The upscale jeweler Tiffany & Company said Friday that the number of purchases at its American stores dropped during the holiday shopping season, a sign that a pullback in consumer spending that started at the low end of American retailing is percolating up to high-end merchants.
The slowdown was unexpected, and it sent jitters through the world of luxury-goods makers, who had seemed invulnerable over the last five years, even as energy prices surged and the housing market began to sputter.
The Tiffany results were among the clearest evidence yet that wealthy consumers — and middle-class shoppers who sometimes splurge on luxury items — are starting to tighten their purse strings.
Saks Fifth Avenue, Coach and Nordstrom have all experienced a slowdown in growth this holiday season.
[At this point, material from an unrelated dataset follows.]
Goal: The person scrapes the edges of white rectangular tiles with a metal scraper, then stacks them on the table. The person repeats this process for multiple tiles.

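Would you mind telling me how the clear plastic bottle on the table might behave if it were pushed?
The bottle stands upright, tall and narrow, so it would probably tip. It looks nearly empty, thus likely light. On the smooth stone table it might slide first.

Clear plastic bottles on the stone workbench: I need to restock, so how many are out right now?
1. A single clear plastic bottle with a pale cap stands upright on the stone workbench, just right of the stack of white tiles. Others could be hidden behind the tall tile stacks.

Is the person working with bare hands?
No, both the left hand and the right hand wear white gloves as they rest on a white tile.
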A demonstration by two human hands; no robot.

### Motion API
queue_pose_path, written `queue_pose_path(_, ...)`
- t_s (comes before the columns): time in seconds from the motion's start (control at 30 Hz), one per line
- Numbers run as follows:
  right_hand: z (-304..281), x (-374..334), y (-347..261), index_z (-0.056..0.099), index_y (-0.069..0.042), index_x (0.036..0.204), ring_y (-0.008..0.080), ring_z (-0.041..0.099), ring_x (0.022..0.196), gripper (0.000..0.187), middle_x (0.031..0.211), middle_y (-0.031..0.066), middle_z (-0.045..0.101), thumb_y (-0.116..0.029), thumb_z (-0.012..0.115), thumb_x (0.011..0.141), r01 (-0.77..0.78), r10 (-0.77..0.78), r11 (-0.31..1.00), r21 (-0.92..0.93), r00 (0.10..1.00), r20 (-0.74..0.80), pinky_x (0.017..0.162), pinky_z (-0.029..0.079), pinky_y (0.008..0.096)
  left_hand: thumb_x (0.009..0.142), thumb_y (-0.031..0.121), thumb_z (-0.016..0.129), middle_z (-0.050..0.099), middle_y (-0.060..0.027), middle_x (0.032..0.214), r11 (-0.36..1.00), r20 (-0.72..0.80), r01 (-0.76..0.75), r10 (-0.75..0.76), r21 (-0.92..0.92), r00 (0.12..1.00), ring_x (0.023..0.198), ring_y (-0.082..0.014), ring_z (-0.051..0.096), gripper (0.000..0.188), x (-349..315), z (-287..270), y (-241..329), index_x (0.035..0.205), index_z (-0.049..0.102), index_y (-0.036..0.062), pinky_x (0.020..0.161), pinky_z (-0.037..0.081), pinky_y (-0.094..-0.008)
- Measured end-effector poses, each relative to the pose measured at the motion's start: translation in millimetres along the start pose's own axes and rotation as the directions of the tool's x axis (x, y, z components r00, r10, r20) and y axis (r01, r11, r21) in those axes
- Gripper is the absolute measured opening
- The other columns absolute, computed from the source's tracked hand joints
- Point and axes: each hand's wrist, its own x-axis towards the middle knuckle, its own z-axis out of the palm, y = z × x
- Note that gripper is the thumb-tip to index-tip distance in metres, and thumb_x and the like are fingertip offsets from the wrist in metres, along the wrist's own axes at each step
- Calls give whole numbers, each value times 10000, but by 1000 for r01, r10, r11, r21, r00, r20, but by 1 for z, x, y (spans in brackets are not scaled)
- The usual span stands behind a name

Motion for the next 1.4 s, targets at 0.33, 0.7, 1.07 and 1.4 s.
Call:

They are careful to emphasize that the truly rich are still shopping with abandon — Louis Vuitton merchandise, for instance, was a hit in December — but they concede that just about everybody else is starting to cut back.
At Tiffany, for example, the most disappointing categories were not $50,000 engagement rings, but jewelry priced from $1,000 to $10,000, executives said.
“The greatest amount of weakness was in the mid-tier luxury consumer,” Michael J. Kowalski, the chief executive of Tiffany, said in an interview.
Over all, United States retail revenue at Tiffany rose 4 percent between Nov. 1 and Dec. 31, to $450 million, because the average amount spent by each shopper rose compared with last year, offsetting the drop in the number of purchases.
But nearly all of that 4 percent growth can be traced to foreign consumers, who capitalized on the weak dollar to buy jewelry. Tiffany said that without foreign buyers, its domestic sales would have been unchanged from last year. The company likewise credited a 10 percent increase in sales at its flagship Fifth Avenue store in Manhattan to foreign shoppers.
Sales at Tiffany’s American stores open at least a year — a carefully watched barometer in retailing, known as same-store sales — fell 2 percent, a bigger drop than the company had predicted.
Shares of Tiffany dropped $4.52, or 11 percent, on Friday to close at $35.80 a share.
Mark L. Aaron, vice president for investor relations, said total sales were below expectations.
“We entered the holiday season facing well-known challenging conditions,” he said. Even so, he added, “the magnitude of the softness was more than we expected.”
At the very high end, the number of consumers buying Tiffany jewelry priced over $50,000 rose, but the average amount they spent dropped slightly.
Tiffany is still on track to meet its fourth-quarter earnings forecast, and executives said they were pleased with results for 2007 to date. Indeed, Mr. Kowalski cautioned against reading too much into the slowing United States sales, which did not materialize until mid-December.
“To draw a conclusion that there is a chink in the luxury armor after five weeks would be extremely premature,” he said.
David Schick, a retail analyst at Stifel Nicolaus, is not so sure. “Tiffany is not making mistakes in merchandise and marketing,” he said. “So if Tiffany is doing the right thing and business is down in the U.S., it gives you a glimpse of how the high-end consumer is doing.”
Tiffany’s worldwide sales rose 8 percent in November and December, to $867 million, based on strong sales in China, Hong Kong and Australia.
In the United States, however, the picture was less rosy. At Tiffany’s suburban New York stores, which are patronized by a relatively affluent group of consumers, same-store sales fell 10 percent.
One of the company’s strongest product categories was also its least expensive: silver jewelry priced under $1,000.
The chief financial officer, James N. Fernandez, said Tiffany was struggling to forecast its performance over the next year, given the cloudy economic picture.
“There is uncertainty about the macro conditions and the state of consumer spending in the U.S.,” he said. “Providing guidance now would be a disservice to our investors.”